*Your task*. Transcribe the listing below word for word but skip its images.
***** Data shown
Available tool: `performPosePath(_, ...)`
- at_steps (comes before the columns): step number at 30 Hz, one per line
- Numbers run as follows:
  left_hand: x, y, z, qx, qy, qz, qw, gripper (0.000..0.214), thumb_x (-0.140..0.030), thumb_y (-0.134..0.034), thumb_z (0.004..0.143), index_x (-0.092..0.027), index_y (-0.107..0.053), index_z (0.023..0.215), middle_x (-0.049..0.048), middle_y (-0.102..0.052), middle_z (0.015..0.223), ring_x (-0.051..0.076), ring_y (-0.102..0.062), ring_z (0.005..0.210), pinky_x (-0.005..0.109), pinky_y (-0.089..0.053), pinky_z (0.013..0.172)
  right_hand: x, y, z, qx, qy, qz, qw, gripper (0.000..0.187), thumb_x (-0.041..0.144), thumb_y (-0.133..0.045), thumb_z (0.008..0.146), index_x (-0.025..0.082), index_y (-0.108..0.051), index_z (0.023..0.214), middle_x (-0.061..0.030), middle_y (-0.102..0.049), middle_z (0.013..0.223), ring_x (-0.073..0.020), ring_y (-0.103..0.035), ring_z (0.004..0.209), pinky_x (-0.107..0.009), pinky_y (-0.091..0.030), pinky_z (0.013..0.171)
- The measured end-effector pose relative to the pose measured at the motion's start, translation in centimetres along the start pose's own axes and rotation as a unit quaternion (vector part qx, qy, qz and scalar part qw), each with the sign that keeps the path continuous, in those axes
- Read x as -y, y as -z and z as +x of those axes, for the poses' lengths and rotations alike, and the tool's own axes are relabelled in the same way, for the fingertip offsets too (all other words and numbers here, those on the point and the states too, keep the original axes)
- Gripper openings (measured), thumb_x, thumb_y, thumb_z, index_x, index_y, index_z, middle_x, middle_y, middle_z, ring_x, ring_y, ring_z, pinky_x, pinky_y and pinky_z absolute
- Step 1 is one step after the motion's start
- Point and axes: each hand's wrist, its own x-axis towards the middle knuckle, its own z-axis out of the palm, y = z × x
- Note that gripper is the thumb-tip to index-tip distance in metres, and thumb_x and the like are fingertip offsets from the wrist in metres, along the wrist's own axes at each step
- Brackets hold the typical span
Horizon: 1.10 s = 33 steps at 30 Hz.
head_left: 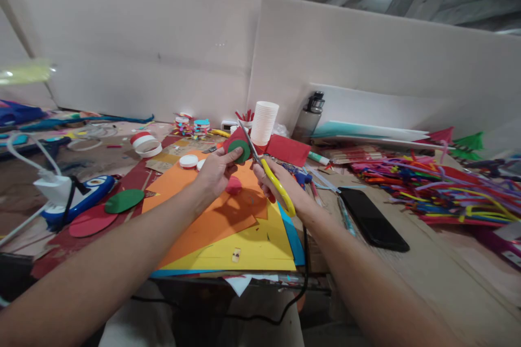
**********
*Result of the exercise*.
Available tool: `performPosePath(_, ...)`
- at_steps (comes before the columns): step number at 30 Hz, one per line
- Numbers run as follows:
  left_hand: x, y, z, qx, qy, qz, qw, gripper (0.000..0.214), thumb_x (-0.140..0.030), thumb_y (-0.134..0.034), thumb_z (0.004..0.143), index_x (-0.092..0.027), index_y (-0.107..0.053), index_z (0.023..0.215), middle_x (-0.049..0.048), middle_y (-0.102..0.052), middle_z (0.015..0.223), ring_x (-0.051..0.076), ring_y (-0.102..0.062), ring_z (0.005..0.210), pinky_x (-0.005..0.109), pinky_y (-0.089..0.053), pinky_z (0.013..0.172)
  right_hand: x, y, z, qx, qy, qz, qw, gripper (0.000..0.187), thumb_x (-0.041..0.144), thumb_y (-0.133..0.045), thumb_z (0.008..0.146), index_x (-0.025..0.082), index_y (-0.108..0.051), index_z (0.023..0.214), middle_x (-0.061..0.030), middle_y (-0.102..0.049), middle_z (0.013..0.223), ring_x (-0.073..0.020), ring_y (-0.103..0.035), ring_z (0.004..0.209), pinky_x (-0.107..0.009), pinky_y (-0.091..0.030), pinky_z (0.013..0.171)
- The measured end-effector pose relative to the pose measured at the motion's start, translation in centimetres along the start pose's own axes and rotation as a unit quaternion (vector part qx, qy, qz and scalar part qw), each with the sign that keeps the path continuous, in those axes
- Read x as -y, y as -z and z as +x of those axes, for the poses' lengths and rotations alike, and the tool's own axes are relabelled in the same way, for the fingertip offsets too (all other words and numbers here, those on the point and the states too, keep the original axes)
- Gripper openings (measured), thumb_x, thumb_y, thumb_z, index_x, index_y, index_z, middle_x, middle_y, middle_z, ring_x, ring_y, ring_z, pinky_x, pinky_y and pinky_z absolute
- Step 1 is one step after the motion's start
- Point and axes: each hand's wrist, its own x-axis towards the middle knuckle, its own z-axis out of the palm, y = z × x
- Note that gripper is the thumb-tip to index-tip distance in metres, and thumb_x and the like are fingertip offsets from the wrist in metres, along the wrist's own axes at each step
- Brackets hold the typical span
Horizon: 1.10 s = 33 steps at 30 Hz.
head_left: 

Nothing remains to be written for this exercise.